Problem to work on: Below are some records. How many of their lines contain the string "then"? Give the number only.

[Records from a collection]
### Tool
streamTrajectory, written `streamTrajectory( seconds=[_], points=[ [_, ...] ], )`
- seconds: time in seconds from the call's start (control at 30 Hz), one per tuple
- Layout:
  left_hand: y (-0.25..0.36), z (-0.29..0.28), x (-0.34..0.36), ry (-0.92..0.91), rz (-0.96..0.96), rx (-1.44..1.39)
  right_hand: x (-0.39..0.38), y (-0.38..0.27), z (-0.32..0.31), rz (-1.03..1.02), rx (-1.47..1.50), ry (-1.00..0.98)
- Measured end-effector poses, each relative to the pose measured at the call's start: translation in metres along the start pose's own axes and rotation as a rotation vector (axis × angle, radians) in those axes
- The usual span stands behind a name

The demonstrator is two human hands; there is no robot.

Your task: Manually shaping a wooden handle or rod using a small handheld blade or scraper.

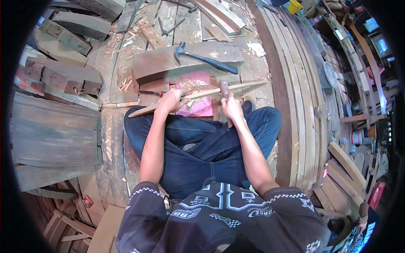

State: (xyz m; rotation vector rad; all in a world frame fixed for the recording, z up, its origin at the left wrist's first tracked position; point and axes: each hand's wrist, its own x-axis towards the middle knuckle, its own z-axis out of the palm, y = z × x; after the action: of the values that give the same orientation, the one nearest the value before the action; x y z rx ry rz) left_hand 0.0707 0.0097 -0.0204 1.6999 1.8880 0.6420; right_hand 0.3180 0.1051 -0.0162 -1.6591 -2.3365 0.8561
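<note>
My left hand point(171, 101) grips a long, thin pale wooden stick point(247, 85), which slants over my lap and rises toward the right. My right hand point(231, 107) is closed on a brown wooden-handled tool point(224, 87), held upright across the stick; its working end is not clear. Beneath the stick lies pink sheet material point(196, 107) strewn with shavings. A red-handled tool point(148, 92) sits left of my left hand, partly hidden. Just beyond, a thick wooden block point(154, 63) carries a claw hammer point(206, 60) with a black handle.
Wooden blocks point(63, 84) and boards point(55, 130) fill the left. Long planks point(295, 101) and cluttered shelving point(354, 71) line the right. Pliers-like tools point(171, 29) and timber point(217, 17) lie farther forward. At lower right is what looks like another person's arm point(360, 221).
</note>
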Motion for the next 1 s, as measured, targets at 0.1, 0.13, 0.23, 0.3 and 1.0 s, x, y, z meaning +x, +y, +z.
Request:
streamTrajectory(
  seconds=[0.1,0.13,0.23,0.3,1.0],
  points=[
    [-0.003,-0.001,-0.004,-0.007,-0.029,-0.028,-0.02,-0.013,0.009,-0.243,0.025,-0.22],
    [-0.008,0.0,-0.005,-0.025,-0.04,0.01,-0.025,-0.018,0.007,-0.286,0.07,-0.254],
    [-0.007,0.0,-0.002,-0.036,-0.012,0.012,-0.005,0.009,0.005,-0.245,0.069,-0.204],
    [-0.007,0.003,0.001,-0.021,-0.003,0.026,0.01,0.019,-0.005,-0.015,0.06,-0.08],
    [-0.006,0.003,0.0,0.0,0.01,0.001,0.014,0.011,-0.009,-0.037,-0.052,-0.125]
  ],
)
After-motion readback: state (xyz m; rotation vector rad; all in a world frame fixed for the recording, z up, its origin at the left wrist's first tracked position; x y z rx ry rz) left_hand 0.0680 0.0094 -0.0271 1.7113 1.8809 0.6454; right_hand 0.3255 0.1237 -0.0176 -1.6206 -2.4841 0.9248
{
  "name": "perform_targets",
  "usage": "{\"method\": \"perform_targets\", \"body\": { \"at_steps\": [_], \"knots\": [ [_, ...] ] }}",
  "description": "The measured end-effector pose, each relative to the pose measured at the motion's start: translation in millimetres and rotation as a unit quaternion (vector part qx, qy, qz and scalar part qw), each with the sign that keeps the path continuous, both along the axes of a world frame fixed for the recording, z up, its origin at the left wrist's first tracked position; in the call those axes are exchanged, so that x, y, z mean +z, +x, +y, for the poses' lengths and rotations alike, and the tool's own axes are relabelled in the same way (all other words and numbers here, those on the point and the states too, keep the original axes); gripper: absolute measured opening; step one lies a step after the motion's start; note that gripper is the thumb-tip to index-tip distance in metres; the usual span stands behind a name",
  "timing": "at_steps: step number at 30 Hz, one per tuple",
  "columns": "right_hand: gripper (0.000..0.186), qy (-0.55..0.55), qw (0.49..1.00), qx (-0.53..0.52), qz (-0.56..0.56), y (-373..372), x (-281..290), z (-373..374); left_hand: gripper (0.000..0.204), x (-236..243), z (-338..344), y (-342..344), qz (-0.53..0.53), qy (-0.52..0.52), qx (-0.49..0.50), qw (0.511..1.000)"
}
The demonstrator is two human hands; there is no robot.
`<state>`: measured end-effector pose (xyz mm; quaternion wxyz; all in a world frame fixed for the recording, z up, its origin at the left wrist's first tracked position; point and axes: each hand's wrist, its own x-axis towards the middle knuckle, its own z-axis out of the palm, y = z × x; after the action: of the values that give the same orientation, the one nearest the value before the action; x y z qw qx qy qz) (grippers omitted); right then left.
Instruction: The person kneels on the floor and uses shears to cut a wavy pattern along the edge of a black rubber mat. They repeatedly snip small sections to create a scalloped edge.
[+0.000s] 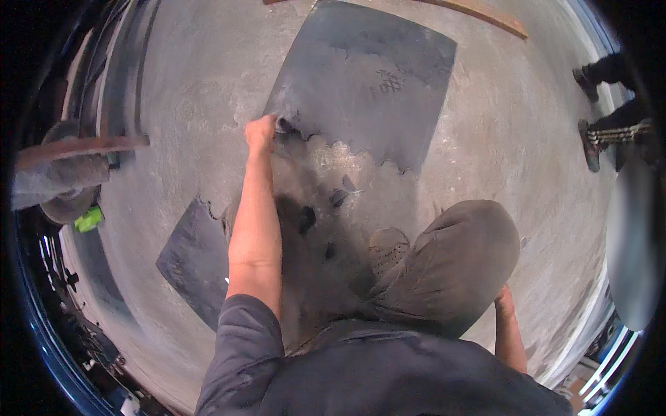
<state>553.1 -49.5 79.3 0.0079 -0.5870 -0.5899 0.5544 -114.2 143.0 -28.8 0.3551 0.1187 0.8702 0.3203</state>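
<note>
A large dark grey, rubber-like sheet [374, 90] lies on the concrete floor ahead of me, its near edge cut in a jagged, scalloped line. My left hand [261, 133] is closed on the sheet's near left corner, where the edge curls up a little. My right hand [504, 298] is down by my bent right knee, which hides its fingers, so I cannot see what it touches. Another dark sheet piece [194, 260] with a scalloped edge lies to the left, partly beneath my left arm and legs. Small dark scraps [338, 198] are scattered before my knees.
At the left stand a rusty flat bar [83, 149] and round machine parts [66, 194], with a bright green item [89, 219] below them. A brown strip [479, 15] lies at the far edge. Another person's legs and shoes [590, 142] are at the right.
</note>
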Motion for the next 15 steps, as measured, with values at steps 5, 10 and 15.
{"method": "perform_targets", "body": {
  "at_steps": [5, 10, 15],
  "knots": [
    [0.049, -0.145, 0.975, -0.166, 0.019, -100.9, 17.2, 21.8, 0.031, -11.4, -34.3, -29.0, -0.182, 0.069, -0.008, 0.981],
    [0.05, -0.145, 0.977, -0.144, 0.057, -135.8, 4.8, 42.6, 0.027, -16.4, -60.4, 80.4, -0.262, 0.226, 0.053, 0.937],
    [0.052, -0.15, 0.977, -0.124, 0.092, -153.6, -2.7, 54.7, 0.034, -23.3, -69.1, 179.8, -0.36, 0.221, 0.057, 0.905]
  ]
}}
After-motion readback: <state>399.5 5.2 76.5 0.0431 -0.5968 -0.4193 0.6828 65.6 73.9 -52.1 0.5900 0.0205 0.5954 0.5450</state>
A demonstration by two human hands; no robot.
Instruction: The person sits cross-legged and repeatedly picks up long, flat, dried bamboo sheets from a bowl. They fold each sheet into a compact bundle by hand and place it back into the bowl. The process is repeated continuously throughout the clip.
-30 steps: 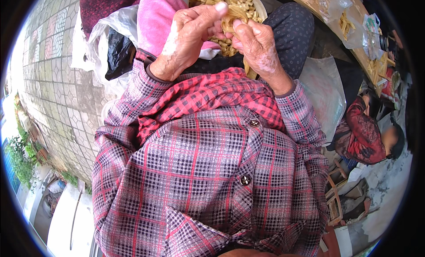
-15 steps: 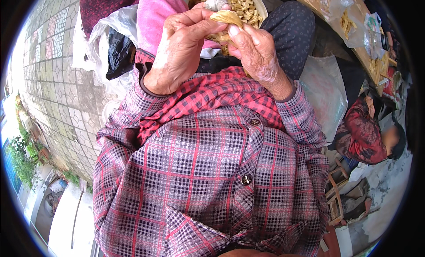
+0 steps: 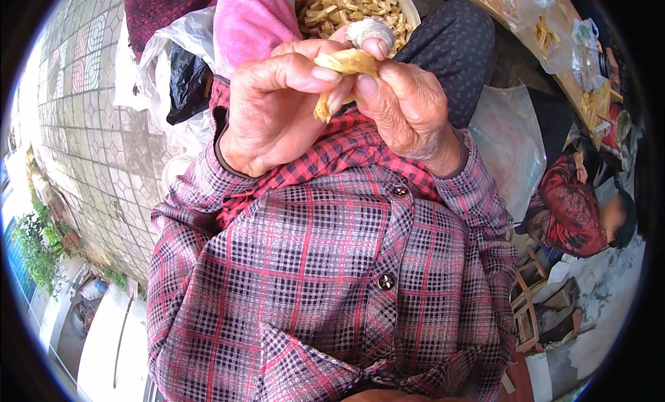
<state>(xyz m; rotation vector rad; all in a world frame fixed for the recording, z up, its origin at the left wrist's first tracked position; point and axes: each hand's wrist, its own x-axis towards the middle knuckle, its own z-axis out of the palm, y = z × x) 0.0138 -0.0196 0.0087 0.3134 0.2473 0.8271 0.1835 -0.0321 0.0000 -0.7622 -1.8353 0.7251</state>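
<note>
1. We see a bowl (image 3: 411,10) of yellow pieces (image 3: 346,7).
2. Left hand (image 3: 267,107) and right hand (image 3: 417,107) both pinch a yellow strip (image 3: 350,61) between them.
3. Strip looks bent; we judge folding or knotting underway, next needing a firm pinch.

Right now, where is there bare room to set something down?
The paved ground between the clear plastic bag and the green plants looks open. It's crowded where the left hand and right hand hold a yellow strip near the basin of pieces.
</note>
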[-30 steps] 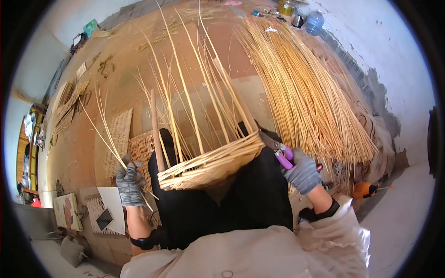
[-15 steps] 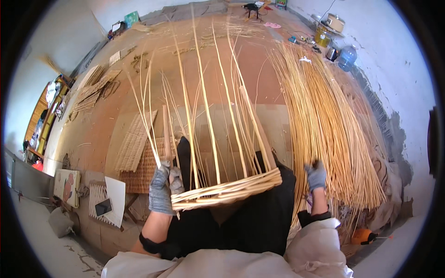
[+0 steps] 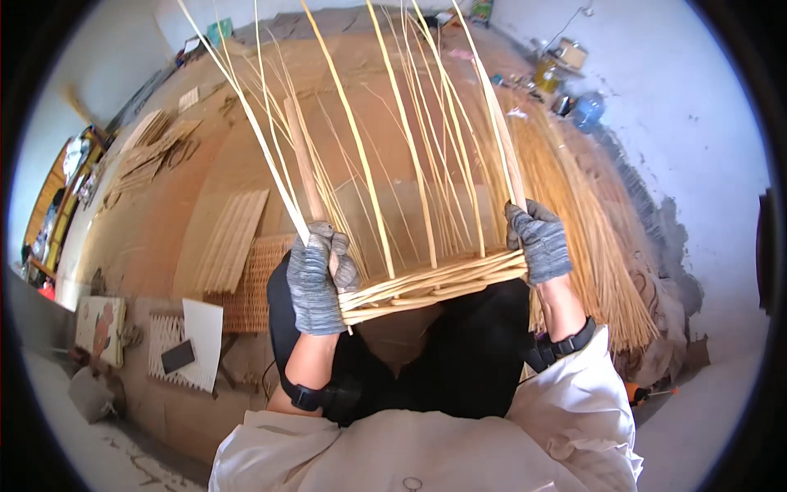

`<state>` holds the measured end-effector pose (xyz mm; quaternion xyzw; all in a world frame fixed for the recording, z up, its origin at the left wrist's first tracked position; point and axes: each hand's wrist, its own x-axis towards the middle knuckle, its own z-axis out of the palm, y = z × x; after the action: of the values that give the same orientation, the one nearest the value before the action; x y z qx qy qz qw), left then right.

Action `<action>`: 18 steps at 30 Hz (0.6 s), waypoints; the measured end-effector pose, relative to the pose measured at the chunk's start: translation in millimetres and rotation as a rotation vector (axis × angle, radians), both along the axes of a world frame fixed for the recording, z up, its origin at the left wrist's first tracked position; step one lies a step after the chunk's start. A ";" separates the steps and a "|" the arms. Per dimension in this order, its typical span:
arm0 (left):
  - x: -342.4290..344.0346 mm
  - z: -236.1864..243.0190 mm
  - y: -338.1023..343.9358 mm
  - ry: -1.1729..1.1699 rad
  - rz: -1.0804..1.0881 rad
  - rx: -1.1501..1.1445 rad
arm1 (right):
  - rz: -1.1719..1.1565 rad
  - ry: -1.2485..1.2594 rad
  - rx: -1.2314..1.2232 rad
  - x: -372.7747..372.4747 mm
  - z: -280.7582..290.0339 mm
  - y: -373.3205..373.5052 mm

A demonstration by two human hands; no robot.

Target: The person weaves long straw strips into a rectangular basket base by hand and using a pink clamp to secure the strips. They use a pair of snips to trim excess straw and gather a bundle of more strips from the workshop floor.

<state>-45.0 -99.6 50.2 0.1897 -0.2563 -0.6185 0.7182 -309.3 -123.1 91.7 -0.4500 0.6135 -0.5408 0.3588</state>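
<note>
A wicker basket of pale rods hangs over my lap, a low woven band along its near side and tall thin stakes rising from it. My left hand, in a grey knitted glove, is closed round its left corner beside a thick wooden post. A pale rod sticks up out of that same hand. At the right corner my right hand, gloved alike, has its fingers wrapped round the foot of the other post. Both palms are hidden.
A big bundle of long willow rods lies on the floor to the right. Left of my knees are a woven panel, a slatted mat, a phone and white card. A water jug stands by the right wall.
My right hand has come from beside the rod bundle to the basket's right corner and closed there. The basket has risen and shifted right, with my left hand still on it.
</note>
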 end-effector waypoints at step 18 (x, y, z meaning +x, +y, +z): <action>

Exercise result: 2